Our study complements previous findings by advancing knowledge on shared plights in bullying, where observing that others were/are also harassment targets can facilitate help-seeking and disclosure (Graham & Juvonen, 1998; Kelley, 1973). Further, our results advance potential ways to change individuals’ perception of their plight from unique to shared, such as access to trustworthy information on bullying prevalence (e.g., articles, research, school psychologist lessons), viewing a vlog recorded by other victimized students, or learning about the group dynamics responsible for instigating and maintaining bullying in the peer group.

Practical Implications

Our findings have implications for anti-bullying practices developed by teachers and other school personnel. Identifying the predictors of students’ willingness to report may help schools to address the factors inhibiting victimized students’ help-seeking and better identify those in need of help, who may not reach out to an adult on their own. Our findings also have important policy implications. Schools should plan for facilitated disclosure, regardless of any existing anti-bullying policies, to assist those students in schools that are struggling by implementing anti-bullying programs (Unnever & Cornell, 2003). Additionally, even in schools with strong anti-bullying policies and successful interventions, there are still students who remain or will became victims and need a safe context and easy opportunity for disclosure. Facilitated disclosure should include the creation of a safe context for by the way disclosure, which might be, for instance, a school library, extracurricular activities, or science or art clubs; selection and training of at least one adult at the school who meets the criteria for a proper adult; means for facilitating the first step (the beginning of a conversation), for example, by introducing an anonymous online reporting or contact system (e.g., Resql in Polish schools); analyzing existing systems for their level of confidentiality and anonymity.

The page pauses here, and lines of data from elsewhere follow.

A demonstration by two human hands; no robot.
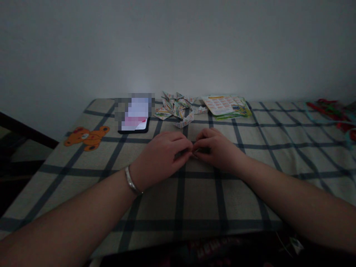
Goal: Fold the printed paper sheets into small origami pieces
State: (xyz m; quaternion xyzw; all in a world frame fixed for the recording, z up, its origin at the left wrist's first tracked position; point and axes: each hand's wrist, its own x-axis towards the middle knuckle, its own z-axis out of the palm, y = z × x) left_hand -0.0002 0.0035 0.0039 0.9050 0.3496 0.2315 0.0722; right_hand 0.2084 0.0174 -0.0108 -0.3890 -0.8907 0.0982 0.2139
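Note:
Fingertip to fingertip, my left hand (168, 150) and my right hand (215, 148) meet low over the checked tablecloth. Both are closed in a pinch on a small piece of paper (195, 151). Only a pale sliver of it shows between the fingers; its shape is mostly hidden. A silver bangle (130, 180) circles my left wrist. Just beyond the hands lies a loose cluster of folded printed paper pieces (178, 105), one folded strip (184, 120) being closest to the fingers. To their right is a stack of printed leaflets (222, 105) with green edges.
A phone (135, 113) with a lit screen lies at the back left. Beside it is an orange teddy bear figure (87, 137), flat on the checked tablecloth (155, 207). Red and green tangled items (330, 113) sit at the far right. A wall rises behind the table.

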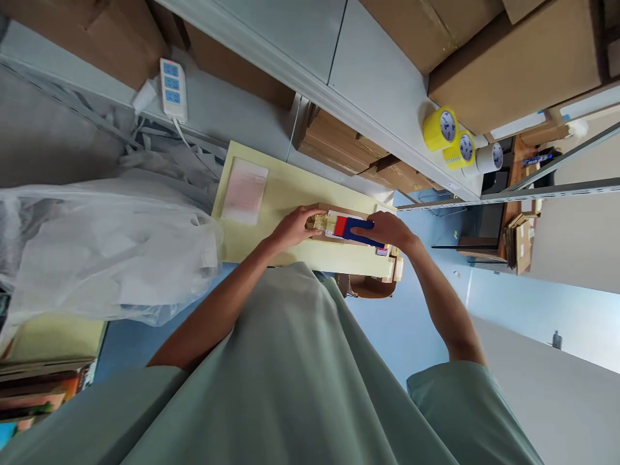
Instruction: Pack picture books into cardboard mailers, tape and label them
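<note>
Above the pale yellow table lies a long item (361, 231) with a blue body, a red band and a clear yellowish end; its exact kind is hard to make out. My left hand (293, 229) curls its thumb and fingers around the clear end. At the other end my right hand (386, 229) grips the blue part, thumb stretched along it. Brown cardboard (314, 208) shows under and behind the item, between both hands. Left of them, a white sheet with faint reddish print (245, 190) rests flat on the table (285, 187).
A grey shelf (310, 77) runs above the table's far side, holding cartons (518, 71) and yellow tape rolls (440, 128). A power strip (173, 90) sits at upper left. Clear plastic wrapping (116, 252) bulges beside the table's left end. An open carton (371, 286) stands below the near right edge.
</note>
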`<act>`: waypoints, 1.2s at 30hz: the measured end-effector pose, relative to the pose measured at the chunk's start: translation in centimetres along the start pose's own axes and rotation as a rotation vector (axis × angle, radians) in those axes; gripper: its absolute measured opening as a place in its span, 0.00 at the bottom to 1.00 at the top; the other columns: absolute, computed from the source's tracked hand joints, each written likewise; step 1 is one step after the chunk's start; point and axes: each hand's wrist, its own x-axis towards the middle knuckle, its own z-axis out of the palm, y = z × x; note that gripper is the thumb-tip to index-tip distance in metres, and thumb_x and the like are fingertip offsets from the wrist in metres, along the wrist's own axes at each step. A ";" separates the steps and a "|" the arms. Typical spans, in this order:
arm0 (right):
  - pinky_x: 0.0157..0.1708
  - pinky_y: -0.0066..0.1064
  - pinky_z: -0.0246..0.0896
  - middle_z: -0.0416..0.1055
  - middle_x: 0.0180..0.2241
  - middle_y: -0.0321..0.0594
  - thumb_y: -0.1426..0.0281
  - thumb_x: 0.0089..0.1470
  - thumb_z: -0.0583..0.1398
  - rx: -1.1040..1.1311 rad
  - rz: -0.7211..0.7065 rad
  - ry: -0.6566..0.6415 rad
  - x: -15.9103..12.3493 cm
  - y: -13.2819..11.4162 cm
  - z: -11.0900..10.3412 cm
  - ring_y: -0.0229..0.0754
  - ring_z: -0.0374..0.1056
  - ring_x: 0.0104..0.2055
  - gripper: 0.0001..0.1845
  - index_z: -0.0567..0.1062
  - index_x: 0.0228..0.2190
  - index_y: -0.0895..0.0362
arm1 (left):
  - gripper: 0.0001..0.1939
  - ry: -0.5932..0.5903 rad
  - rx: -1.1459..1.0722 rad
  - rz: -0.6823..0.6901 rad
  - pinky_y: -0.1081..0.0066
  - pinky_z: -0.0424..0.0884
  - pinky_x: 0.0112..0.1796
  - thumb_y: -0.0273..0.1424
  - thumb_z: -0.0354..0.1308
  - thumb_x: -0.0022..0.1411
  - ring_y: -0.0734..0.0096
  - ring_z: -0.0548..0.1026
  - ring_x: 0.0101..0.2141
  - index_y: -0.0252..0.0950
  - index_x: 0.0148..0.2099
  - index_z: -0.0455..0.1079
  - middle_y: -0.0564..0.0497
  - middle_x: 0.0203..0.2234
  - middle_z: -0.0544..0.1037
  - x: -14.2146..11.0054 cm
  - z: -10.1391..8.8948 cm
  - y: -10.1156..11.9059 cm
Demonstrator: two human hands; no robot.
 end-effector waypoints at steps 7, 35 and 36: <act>0.51 0.38 0.72 0.85 0.53 0.55 0.37 0.71 0.58 0.069 -0.078 0.006 3.1 1.8 2.6 0.58 0.82 0.55 0.37 0.85 0.52 0.57 | 0.34 0.030 0.031 -0.061 0.63 0.79 0.50 0.29 0.75 0.62 0.63 0.80 0.40 0.47 0.69 0.80 0.49 0.46 0.78 -0.8 -0.3 0.9; 0.57 0.42 0.73 0.83 0.55 0.64 0.44 0.75 0.57 0.254 -0.381 0.082 4.3 5.2 10.0 0.63 0.79 0.60 0.34 0.83 0.57 0.60 | 0.26 0.742 0.231 -0.529 0.65 0.79 0.44 0.57 0.67 0.69 0.61 0.83 0.40 0.39 0.45 0.88 0.46 0.41 0.87 -3.1 10.1 4.1; 0.57 0.42 0.73 0.83 0.55 0.64 0.44 0.75 0.57 0.250 -0.386 0.078 4.4 5.2 10.1 0.64 0.79 0.60 0.34 0.83 0.56 0.60 | 0.26 0.714 0.246 -0.534 0.65 0.79 0.44 0.58 0.66 0.70 0.60 0.83 0.40 0.40 0.45 0.88 0.46 0.40 0.87 -3.2 10.0 4.0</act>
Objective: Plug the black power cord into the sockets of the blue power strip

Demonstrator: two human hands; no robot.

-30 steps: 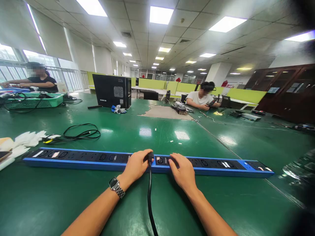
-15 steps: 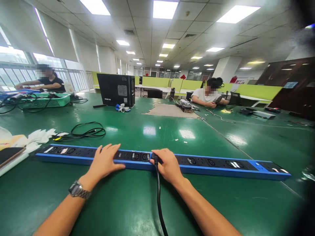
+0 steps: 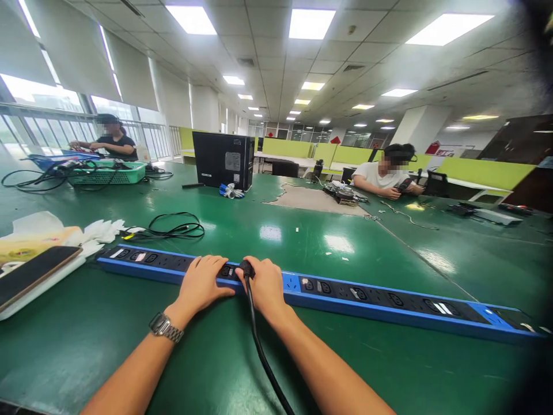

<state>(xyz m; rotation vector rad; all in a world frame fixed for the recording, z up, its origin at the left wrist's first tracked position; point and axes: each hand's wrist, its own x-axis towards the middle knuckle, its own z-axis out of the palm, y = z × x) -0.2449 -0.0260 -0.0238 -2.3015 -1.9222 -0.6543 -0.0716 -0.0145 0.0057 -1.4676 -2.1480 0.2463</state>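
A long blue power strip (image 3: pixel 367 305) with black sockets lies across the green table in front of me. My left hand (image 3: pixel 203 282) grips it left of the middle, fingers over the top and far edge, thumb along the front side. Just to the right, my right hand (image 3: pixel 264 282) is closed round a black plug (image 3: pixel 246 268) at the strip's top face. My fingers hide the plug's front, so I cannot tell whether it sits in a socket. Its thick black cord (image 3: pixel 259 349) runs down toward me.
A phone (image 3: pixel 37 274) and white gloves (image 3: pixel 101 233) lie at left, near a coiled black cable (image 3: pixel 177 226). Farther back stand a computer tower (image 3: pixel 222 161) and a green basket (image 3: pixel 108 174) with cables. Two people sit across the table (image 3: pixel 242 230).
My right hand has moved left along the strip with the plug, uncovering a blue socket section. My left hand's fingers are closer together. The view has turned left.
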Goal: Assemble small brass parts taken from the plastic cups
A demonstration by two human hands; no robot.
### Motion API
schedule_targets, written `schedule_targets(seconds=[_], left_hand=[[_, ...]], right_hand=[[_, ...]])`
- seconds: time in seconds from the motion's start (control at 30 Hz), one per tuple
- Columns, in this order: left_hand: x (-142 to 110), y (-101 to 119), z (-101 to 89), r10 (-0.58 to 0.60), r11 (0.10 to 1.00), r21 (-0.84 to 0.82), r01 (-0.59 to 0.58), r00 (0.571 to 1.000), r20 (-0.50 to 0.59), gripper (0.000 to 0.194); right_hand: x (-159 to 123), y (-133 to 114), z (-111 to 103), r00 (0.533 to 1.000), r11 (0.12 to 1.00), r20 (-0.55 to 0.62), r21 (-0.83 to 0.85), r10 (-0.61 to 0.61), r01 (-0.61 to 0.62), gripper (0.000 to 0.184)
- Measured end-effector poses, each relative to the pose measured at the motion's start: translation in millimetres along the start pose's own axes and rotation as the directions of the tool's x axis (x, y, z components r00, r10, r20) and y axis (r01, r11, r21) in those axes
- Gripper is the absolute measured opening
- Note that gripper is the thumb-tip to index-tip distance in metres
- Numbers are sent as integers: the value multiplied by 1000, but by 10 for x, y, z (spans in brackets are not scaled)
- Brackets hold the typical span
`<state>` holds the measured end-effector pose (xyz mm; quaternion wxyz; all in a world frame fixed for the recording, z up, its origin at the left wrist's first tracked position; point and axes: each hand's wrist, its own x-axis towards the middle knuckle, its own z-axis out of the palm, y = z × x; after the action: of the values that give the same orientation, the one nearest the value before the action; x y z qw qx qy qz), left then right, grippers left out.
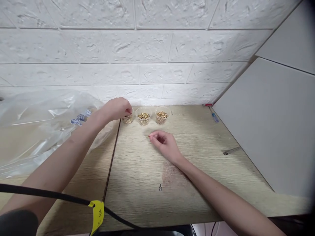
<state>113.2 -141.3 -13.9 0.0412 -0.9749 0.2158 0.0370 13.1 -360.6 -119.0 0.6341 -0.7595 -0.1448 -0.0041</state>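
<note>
My left hand (pixel 118 108) reaches over the leftmost clear cup (pixel 127 120), its fingers bent down into the rim; whatever they pinch is hidden. Beside it stand a middle clear cup (pixel 143 117) and a right clear cup (pixel 162 115), all three holding small gold-coloured metal pins. In front of the cups my right hand (pixel 164 144) is closed in a pinch between thumb and forefinger. A thin gold-coloured pin (pixel 148 137) sticks out leftward from those fingertips, just above the wooden tabletop (pixel 137 170).
A clear plastic bag (pixel 49 131) with blue-and-white packets (pixel 80 119) lies on the left. A small metal part (pixel 160 187) rests near the front. Blue-handled screwdriver (pixel 215 117) and red tool (pixel 207 105) lie at back right by a grey panel (pixel 270 131). A black cable (pixel 49 194) with yellow tag (pixel 97 214) crosses the foreground.
</note>
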Motion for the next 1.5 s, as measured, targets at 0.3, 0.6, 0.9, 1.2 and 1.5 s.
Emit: schedule_targets(seconds=[0.3,0.6,0.9,1.2,1.5], left_hand=[[-149,-109,104,90,995,-11,-99,943,-320,27],[-713,704,598,-207,705,-617,-350,730,-651,8],[-761,974,929,-322,326,-915,-240,882,-346,15],[-774,962,951,-346,292,-935,-203,889,-300,15],[-789,960,986,-347,295,-932,-210,886,-309,15]], right_hand=[[0,12,1,999,999,-6,2,-44,44,12],[13,-43,-4,997,995,-73,99,5,2,15],[-52,-84,-10,998,994,-52,94,-42,47,18],[-83,-82,16,998,998,-45,26,-50,51,15],[-122,-101,10,995,989,-22,-108,-99,96,17]])
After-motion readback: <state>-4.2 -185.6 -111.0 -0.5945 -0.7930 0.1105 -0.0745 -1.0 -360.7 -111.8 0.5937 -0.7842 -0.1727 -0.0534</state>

It is also very important to raise teachers’ and students’ awareness regarding relational bullying from the earliest age; bullying prevalence (e.g., by openly discussing prevalence or presenting data on bullying in the country); and group dynamics (e.g., the circle of bullying, and the mechanisms responsible for its onset and maintenance).

Moreover, our findings have serious implications for prevention and intervention programs that impose punishment or implement a “zero tolerance” policy, suggesting that such strategies may further deter students’ from reporting. Victims’ views on “reckless actions” show that knowing bullies would be punished is associated with a lower likelihood of disclosure. Therefore, it may be useful to assure victims that punishment would be the last resort, and that the reporting student’s identity would be protected.

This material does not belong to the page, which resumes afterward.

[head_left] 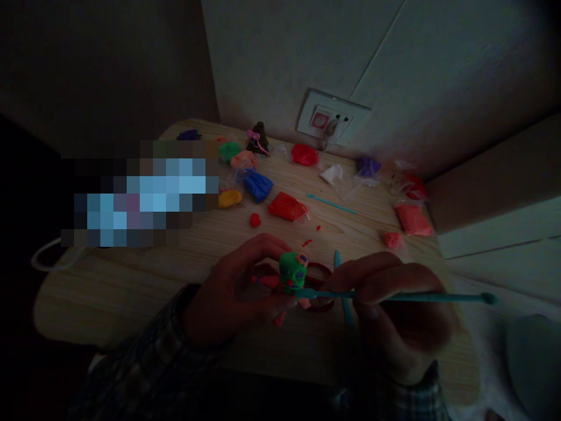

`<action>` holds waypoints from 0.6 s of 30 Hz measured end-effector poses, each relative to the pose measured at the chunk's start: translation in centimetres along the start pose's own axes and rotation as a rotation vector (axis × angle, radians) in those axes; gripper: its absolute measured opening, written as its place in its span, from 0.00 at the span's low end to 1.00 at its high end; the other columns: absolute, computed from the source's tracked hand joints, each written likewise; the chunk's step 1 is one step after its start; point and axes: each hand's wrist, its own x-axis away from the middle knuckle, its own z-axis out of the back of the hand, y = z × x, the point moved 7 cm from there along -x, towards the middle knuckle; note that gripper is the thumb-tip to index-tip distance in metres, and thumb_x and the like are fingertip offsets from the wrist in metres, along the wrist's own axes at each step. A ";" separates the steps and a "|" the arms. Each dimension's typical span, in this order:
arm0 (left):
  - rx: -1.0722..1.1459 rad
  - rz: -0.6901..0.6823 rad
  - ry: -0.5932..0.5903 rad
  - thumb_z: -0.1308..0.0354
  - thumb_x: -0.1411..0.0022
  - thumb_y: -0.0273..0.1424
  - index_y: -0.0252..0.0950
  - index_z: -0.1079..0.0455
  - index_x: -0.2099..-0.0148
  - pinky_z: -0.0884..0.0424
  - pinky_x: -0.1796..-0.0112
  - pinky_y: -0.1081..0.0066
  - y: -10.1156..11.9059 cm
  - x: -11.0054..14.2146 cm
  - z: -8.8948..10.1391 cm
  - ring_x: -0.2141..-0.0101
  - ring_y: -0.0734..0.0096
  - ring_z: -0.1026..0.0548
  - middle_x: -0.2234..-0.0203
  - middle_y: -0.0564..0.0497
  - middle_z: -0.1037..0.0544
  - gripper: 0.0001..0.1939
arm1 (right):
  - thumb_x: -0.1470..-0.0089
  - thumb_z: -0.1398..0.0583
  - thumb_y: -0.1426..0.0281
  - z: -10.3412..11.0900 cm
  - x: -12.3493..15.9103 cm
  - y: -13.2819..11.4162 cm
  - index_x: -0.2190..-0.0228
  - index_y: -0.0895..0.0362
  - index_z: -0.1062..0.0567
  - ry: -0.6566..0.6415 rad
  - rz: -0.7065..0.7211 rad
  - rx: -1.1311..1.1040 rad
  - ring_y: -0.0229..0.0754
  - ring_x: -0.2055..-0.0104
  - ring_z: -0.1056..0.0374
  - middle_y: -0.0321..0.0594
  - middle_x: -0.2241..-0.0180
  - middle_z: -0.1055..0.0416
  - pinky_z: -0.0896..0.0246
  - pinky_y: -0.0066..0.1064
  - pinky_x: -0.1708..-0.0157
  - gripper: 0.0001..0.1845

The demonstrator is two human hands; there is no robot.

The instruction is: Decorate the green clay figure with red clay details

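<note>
Between the thumb and fingers of my left hand (239,292) is a small clay figure (291,272) with a green head and reddish-pink limbs. My right hand (394,310) grips a thin turquoise modelling tool (433,297) like a pen, held nearly level. Its left tip meets the figure just below the head; whether it presses in, I cannot tell. Behind the figure, partly hidden, lie red-handled scissors (328,272). A second turquoise tool (337,260) rests on the table beside them, partly covered by my right hand.
Bags of clay lie across the wooden table (184,251): red (287,206), blue (258,184), purple (368,166) and others. A red ball (255,220) and a third turquoise tool (331,203) lie beyond my hands. A blurred-out bright patch (149,193) covers the left. The wall has a socket (333,117).
</note>
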 end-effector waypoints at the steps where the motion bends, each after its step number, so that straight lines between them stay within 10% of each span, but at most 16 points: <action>1: 0.021 0.015 -0.012 0.31 0.48 0.24 0.38 0.26 0.63 0.23 0.72 0.74 -0.1 0.0 -0.1 0.65 0.66 0.22 0.62 0.52 0.27 0.10 | 0.43 0.40 0.80 0.0 0.0 0.0 0.60 0.56 0.26 0.002 0.009 0.003 0.45 0.64 0.25 0.40 0.66 0.22 0.24 0.38 0.66 0.10; 18: 0.113 0.044 -0.043 0.32 0.47 0.21 0.37 0.27 0.62 0.23 0.76 0.78 -0.2 -0.1 -0.5 0.71 0.73 0.22 0.62 0.53 0.29 0.11 | 0.41 0.40 0.77 -0.1 -0.3 -0.2 0.62 0.56 0.25 0.030 0.050 0.037 0.42 0.66 0.27 0.40 0.68 0.23 0.27 0.33 0.72 0.06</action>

It is important to note that even when teachers feel powerless to face bullying or do not feel supported by school bullying policies, they should be aware that they can have a profound indirect impact on a victim’s situation by altering the student’s perception of his/her victim schema’s self-components. The teacher’s support may break the chain of cognitive, affective, and interpersonal events that hinder effective coping strategies and lead to long-term victimization (Bauman et al., 2016).

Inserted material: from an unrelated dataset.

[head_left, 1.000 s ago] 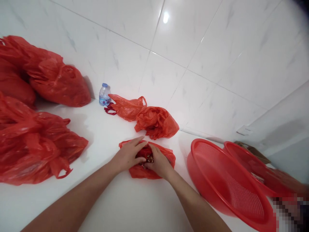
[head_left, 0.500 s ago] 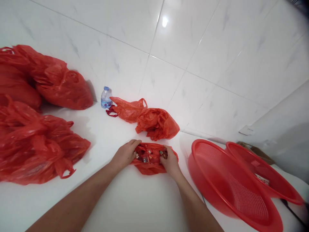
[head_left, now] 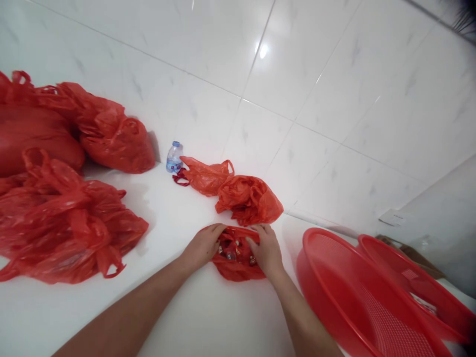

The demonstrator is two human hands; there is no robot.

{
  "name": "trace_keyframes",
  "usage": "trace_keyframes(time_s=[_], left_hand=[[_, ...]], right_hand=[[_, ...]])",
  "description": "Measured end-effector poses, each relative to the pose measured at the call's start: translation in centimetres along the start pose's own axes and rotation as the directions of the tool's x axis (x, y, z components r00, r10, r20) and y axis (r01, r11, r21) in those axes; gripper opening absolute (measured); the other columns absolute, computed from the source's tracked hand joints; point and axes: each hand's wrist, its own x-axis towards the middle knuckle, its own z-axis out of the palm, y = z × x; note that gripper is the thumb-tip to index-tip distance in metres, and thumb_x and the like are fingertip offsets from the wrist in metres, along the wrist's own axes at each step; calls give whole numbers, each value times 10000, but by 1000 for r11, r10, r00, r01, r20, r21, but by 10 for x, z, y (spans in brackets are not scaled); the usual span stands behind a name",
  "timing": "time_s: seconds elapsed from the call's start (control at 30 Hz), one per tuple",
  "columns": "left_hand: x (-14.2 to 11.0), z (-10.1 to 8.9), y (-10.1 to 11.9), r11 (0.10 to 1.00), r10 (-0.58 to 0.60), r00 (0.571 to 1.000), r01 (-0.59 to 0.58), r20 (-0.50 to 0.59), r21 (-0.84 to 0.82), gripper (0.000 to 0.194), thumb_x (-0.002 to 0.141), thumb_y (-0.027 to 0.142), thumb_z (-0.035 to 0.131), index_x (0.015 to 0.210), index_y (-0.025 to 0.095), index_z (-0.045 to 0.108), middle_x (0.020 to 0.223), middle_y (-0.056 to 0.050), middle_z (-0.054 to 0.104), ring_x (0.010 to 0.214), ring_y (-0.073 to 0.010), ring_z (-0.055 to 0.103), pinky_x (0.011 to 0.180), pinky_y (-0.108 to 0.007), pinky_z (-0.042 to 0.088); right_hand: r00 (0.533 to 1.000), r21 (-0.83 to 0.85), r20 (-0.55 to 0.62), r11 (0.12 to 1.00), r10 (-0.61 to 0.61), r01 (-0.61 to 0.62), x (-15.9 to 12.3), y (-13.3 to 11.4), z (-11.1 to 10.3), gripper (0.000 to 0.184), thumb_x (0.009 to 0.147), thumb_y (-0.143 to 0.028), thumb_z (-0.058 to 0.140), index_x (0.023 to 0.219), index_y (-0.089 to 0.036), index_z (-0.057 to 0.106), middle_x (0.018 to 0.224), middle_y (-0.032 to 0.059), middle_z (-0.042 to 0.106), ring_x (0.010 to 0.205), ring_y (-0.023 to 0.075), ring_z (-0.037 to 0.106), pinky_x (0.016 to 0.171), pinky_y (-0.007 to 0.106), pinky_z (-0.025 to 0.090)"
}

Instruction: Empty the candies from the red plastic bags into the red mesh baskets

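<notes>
White counter (head_left: 208,317), bag (head_left: 238,267) mouth narrower than before

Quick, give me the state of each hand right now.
Left hand: closed on the left edge of the small red bag, holding it open.
Right hand: closed on the bag's right edge, holding it open.

Small items (head_left: 233,249) inside the bag (head_left: 238,267) too tiny to identify, red baskets (head_left: 357,307) cut off at lower right, big bags (head_left: 33,148) cropped at left, bottle (head_left: 174,157) label unreadable
</notes>
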Motion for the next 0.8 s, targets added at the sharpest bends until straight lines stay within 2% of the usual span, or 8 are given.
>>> trace_keyframes(time_s=[0.07, 0.13, 0.23, 0.33, 0.43, 0.6, 0.7, 0.8], left_hand=[[1, 5, 1, 999, 8, 1000, -8, 3, 31, 457, 797, 172, 502, 1251, 214, 487, 1284, -94, 546, 1158, -254, 517, 993, -402, 405], [0, 10, -1, 998, -11, 1000, 10, 23, 65, 531, 813, 348, 553, 1314, 205, 447, 1377, -128, 469, 1233, -306, 454, 1026, -466, 369], [-3, 13, -5, 997, -22, 997, 17, 69, 73, 648, 818, 492, 534, 1378, 201, 384, 1430, -150, 407, 1283, -327, 402, 1042, -495, 347], [-6, 12, -9, 998, -3, 997, -2, 76, 65, 616, 858, 480, 480, 1403, 220, 353, 1441, -144, 394, 1305, -305, 382, 1057, -482, 334], [-7, 12, -12, 998, 19, 997, -23, 73, 51, 612, 864, 473, 473, 1414, 244, 333, 1447, -137, 383, 1309, -297, 376, 1061, -475, 334], [-7, 15, -13, 999, 12, 997, -15, 82, 35, 741, 761, 413, 634, 1418, 276, 320, 1457, -128, 361, 1299, -315, 383, 1052, -485, 345], [-5, 14, -11, 999, 33, 997, -35, 76, 25, 751, 742, 397, 655, 1409, 272, 333, 1457, -127, 359, 1298, -313, 382, 1043, -482, 357], [-2, 9, -5, 996, 67, 998, -66, -19, 57, 641, 783, 433, 609, 1361, 245, 405, 1428, -138, 392, 1277, -310, 403, 1030, -487, 365]], right_hand=[[998, -34, -9, 997, -66, 66, 26, -10, -5, 269, 817, -229, 551, 1079, -191, 601, 1065, 85, 573, 1007, 215, 537, 892, 348, 449], [994, -107, 21, 989, -103, 105, 53, -19, -7, 272, 839, -217, 519, 1100, -176, 587, 1075, 87, 580, 1017, 201, 540, 911, 324, 436], [993, -287, 103, 954, -60, 88, 90, -27, -5, 300, 862, -209, 485, 1152, -169, 548, 1134, 94, 567, 1030, 187, 546, 897, 291, 433], [994, -421, 107, 907, 19, 28, 112, -25, 4, 459, 819, -221, 562, 1254, -122, 458, 1191, 163, 524, 1058, 255, 536, 867, 352, 439], [989, -538, 89, 841, 115, -50, 118, -14, 12, 590, 794, -220, 596, 1323, -83, 371, 1173, 222, 513, 1073, 326, 526, 840, 422, 433], [972, -552, 107, 825, 211, -118, 123, 14, 10, 383, 902, -129, 322, 1262, -117, 451, 1043, 197, 592, 952, 283, 608, 768, 399, 445], [959, -499, 121, 851, 257, -165, 130, 24, 0, 340, 897, -168, 348, 1194, -176, 513, 954, 133, 642, 868, 247, 635, 737, 362, 448], [957, -402, 91, 890, 274, -216, 137, 28, -8, 333, 878, -196, 360, 1156, -211, 544, 943, 102, 658, 872, 244, 629, 737, 360, 440]])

This study must be considered in light of its limitations. First, in qualitative interviews, there is a higher risk of social desirability bias compared with anonymous questionnaires. There is also a risk of recall bias, especially in cases where data are collected a long time after the events. Self-report can potentially distort experiences, as it can be difficult to remember the details of a whole year’s worth of experiences (Berlan et al., 2010). In addition, by intentionally focusing only on the school context, we omitted individual or family conditions that may have influenced respondents’ experiences; further studies are needed to gain a fuller understanding of the relations and processes that influence help-seeking. Furthermore, we our respondents were from Poland, and their experience might differ from those who attend school elsewhere, given the contextual and cultural variations across countries and educational systems.